E da una combriccola di cinque ottimi musicisti non poteva che uscire un disco assolutamente monolitico: se "Obedience" era stato un ottimo debutto, "Martyrium" al confronto letteralmente lo demolisce. La tecnica che traspare da ogni singola nota presente in quest'album è a dir poco imperiosa, ma senza che i Bloodtruth si prestino alla masturbazione strumentale, visto che il tutto è messo al servizio delle composizioni, che colpiscono attimo dopo attimo tra riffi monolitici, batterie devastanti, basso tellurico e la prova vocale di Luis che ha del disumano: il giovane vocalist romano è da tempo tra i più in vista come astro nascente del Death nazionale e con "Martyrium" dimostra di non avere assolutamente nulla da invidiare a due colossi come Francesco Paoli (Fleshgod Apocalypse) e Enrico H. Di Lorenzo (Hideous Divinity). C'è tantissimo mestiere in "Martyrium": i nostri ci sanno fare e mettono in mostra tutte le loro qualità brano dopo brano, in un crescendo di violenza e potenza, con una tecnica sopraffina ed un songwriting che ha raggiunto un grado di maturità che non è secondo a gruppi più 'anziani' e blasonati. Scegliere un brano da porre come esempio è impresa ardua: forti di una durata esigua -poco più di mezz'ora-, i Bloodtruth sono riusciti a rendere il massimo ottimizzando i tempi, senza strafare e specchiarsi in inutili orpelli, con il risultato che "Martyrium" risulta essere un album essenziale, sparato dritto al punto. Conoscevamo già "Peste Noire", uscita come apripista un annetto fa, e "The Last Prophet", singolo venuto fuori con l'annuncio della release date, ma non sono le sole gemme che impreziosiscono quest'opera: dall'intermezzo strumentale (acustico) "Prelude to Havoc" alla seguente "The Tome of Suffering" con i suoi toni epici e marziali, dalle bordate di "Centuries of Intoleranse (Danse Macabre)", "Inner Resurrection" e "Persecution" (monolitica strumentale) fino ad arrivare agli spiazzanti secondi finali della title-track -non vi anticipo nulla in modo che siate costretti ad ascoltarla- chiamata a chiudere l'album, il tutto ha le stigmate del disco predestinato ad essere ricordato per anni.

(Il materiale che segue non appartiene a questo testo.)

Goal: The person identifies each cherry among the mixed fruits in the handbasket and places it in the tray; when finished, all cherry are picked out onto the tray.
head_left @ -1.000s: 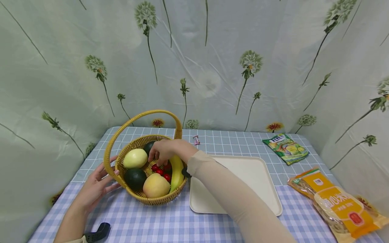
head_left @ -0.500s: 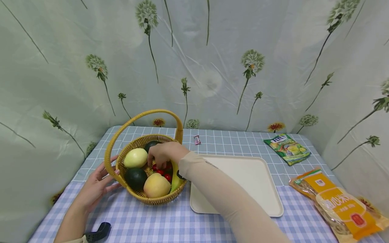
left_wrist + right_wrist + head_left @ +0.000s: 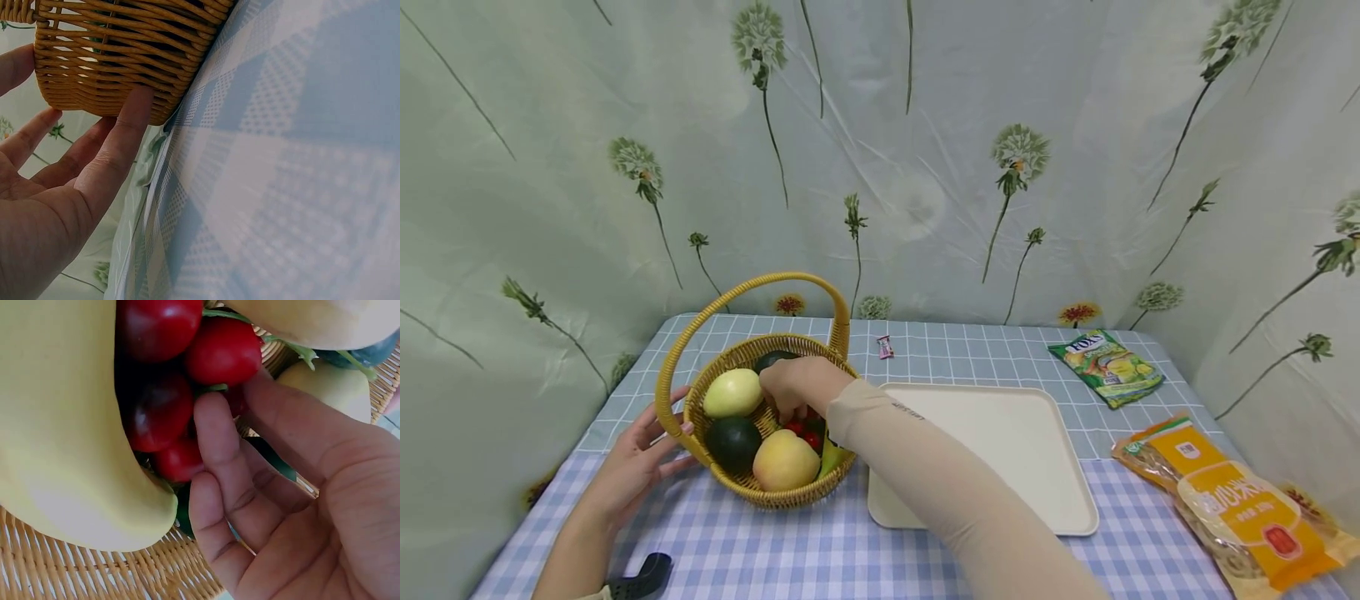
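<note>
A yellow wicker basket [image 3: 782, 498] with a tall handle stands on the left of the table. It holds a peach [image 3: 786, 460], a banana [image 3: 832, 457], a pale yellow-green fruit [image 3: 733, 392], dark green fruits [image 3: 733, 443] and a bunch of red cherry tomatoes [image 3: 225, 350] with green stems. My right hand [image 3: 801, 390] reaches down into it; its thumb and curled fingers pinch a small red cherry tomato [image 3: 236, 400], mostly hidden between them. My left hand [image 3: 638, 458] touches the basket's left side with spread, fairly straight fingers [image 3: 106, 156].
Right of the basket lies a cream tray [image 3: 1022, 450], partly under my right forearm. A small pink-wrapped candy [image 3: 885, 347] sits behind it. Farther right are a green Fox's bag [image 3: 1107, 367] and an orange-and-clear food packet [image 3: 1232, 508]. A dandelion-print curtain [image 3: 940, 167] closes off the back.
My right hand has moved slightly left and deeper among the tomatoes, its forearm covering more of the banana. The left hand and the basket stay where they were.
</note>
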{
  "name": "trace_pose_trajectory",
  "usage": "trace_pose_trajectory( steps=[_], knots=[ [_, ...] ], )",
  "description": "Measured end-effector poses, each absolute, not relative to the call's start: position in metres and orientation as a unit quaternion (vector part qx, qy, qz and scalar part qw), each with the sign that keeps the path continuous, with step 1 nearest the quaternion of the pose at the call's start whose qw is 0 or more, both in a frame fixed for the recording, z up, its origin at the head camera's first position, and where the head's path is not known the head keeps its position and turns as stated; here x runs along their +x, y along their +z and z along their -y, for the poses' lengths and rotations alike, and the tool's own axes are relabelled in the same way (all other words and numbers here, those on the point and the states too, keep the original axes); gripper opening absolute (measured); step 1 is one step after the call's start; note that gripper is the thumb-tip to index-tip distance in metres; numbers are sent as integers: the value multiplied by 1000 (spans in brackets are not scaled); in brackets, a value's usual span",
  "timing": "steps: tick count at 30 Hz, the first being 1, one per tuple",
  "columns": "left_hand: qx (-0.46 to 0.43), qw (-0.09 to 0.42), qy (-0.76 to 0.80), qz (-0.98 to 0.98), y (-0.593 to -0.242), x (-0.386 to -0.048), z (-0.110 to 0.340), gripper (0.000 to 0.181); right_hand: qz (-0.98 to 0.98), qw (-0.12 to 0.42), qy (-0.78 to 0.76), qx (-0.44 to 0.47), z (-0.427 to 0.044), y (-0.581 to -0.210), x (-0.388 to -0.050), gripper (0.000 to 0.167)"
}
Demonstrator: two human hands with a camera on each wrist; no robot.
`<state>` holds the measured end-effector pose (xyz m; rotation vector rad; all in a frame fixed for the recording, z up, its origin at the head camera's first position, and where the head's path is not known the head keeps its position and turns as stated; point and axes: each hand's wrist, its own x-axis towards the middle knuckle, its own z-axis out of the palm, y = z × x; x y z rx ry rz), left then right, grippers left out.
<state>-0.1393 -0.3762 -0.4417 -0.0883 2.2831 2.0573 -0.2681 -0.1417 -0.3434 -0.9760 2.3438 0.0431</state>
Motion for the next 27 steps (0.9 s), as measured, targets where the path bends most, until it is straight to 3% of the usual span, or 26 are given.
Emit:
trace_pose_trajectory(
  steps=[8, 15, 27],
  knots=[
    [-35, 34, 657, -752, -439, -139, 375, 69, -883, 283, 31, -374, 144, -345, -266, 8],
    [-37, 37, 655, -754, -441, -139, 376, 68, -871, 283, 7, -401, 138, -346, -271, 19],
    [-31, 33, 658, -752, -441, -139, 377, 67, -861, 243, -43, -445, 120, -339, -276, 11]
  ],
)
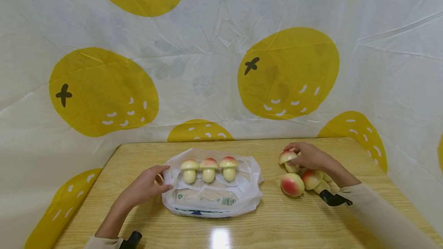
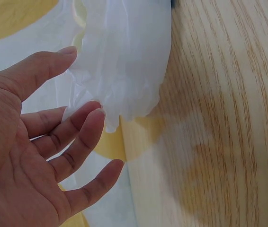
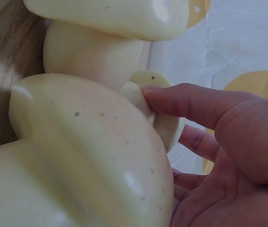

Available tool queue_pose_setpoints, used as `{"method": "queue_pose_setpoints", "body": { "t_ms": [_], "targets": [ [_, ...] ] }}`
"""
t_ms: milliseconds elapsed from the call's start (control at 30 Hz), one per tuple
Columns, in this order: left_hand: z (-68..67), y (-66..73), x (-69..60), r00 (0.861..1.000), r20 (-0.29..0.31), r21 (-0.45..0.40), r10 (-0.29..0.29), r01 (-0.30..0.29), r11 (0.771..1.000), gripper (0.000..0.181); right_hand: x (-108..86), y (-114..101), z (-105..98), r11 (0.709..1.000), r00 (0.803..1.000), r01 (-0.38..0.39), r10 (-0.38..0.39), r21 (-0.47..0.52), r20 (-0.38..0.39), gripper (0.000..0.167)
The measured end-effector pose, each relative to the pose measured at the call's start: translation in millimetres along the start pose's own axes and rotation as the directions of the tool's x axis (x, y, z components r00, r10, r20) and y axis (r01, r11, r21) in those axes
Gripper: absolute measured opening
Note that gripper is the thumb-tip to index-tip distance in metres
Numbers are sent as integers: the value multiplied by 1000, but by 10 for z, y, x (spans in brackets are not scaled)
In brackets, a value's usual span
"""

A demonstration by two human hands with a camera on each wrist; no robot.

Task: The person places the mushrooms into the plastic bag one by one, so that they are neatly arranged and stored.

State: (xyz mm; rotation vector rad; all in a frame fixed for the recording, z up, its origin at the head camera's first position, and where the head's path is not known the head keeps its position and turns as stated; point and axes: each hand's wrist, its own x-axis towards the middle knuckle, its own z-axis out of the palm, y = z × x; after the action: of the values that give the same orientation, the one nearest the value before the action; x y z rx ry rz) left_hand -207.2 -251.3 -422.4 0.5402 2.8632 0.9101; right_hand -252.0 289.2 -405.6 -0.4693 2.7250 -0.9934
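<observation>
Three toy mushrooms with red-and-cream caps, the middle one (image 1: 209, 170) among them, lie in a row on a white plastic bag (image 1: 214, 203). At the bag's left edge is my left hand (image 1: 147, 185), its fingers loosely bent and touching the plastic; the left wrist view shows this hand (image 2: 53, 142) beside the crumpled bag (image 2: 124, 61). On the right, my right hand (image 1: 311, 158) pinches a mushroom (image 1: 287, 158) by its stem, thumb on one side. The right wrist view shows the thumb of that hand (image 3: 219, 127) against the stem, behind larger, nearer mushrooms (image 3: 91, 142).
Several more mushrooms lie close together below my right hand, one with its red cap (image 1: 292, 185) facing up. They stand on a wooden table (image 1: 270, 226). A white sheet with yellow fruit prints (image 1: 207, 76) hangs behind and beside the table.
</observation>
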Motion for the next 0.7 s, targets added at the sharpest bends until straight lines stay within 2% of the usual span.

Una prova maiuscola per i Bloodtruth, con un album che si candida ad essere tra le migliori uscite Death dell'anno, tra le migliori uscite in toto del 2018 e LA miglior release per quest'annata della Unique Leader Records. Un "must have" per una band che alza definitivamente la testa ed entra di prepotenza tra le migliori formazioni in ambito Death in Italia. Ed in Europa.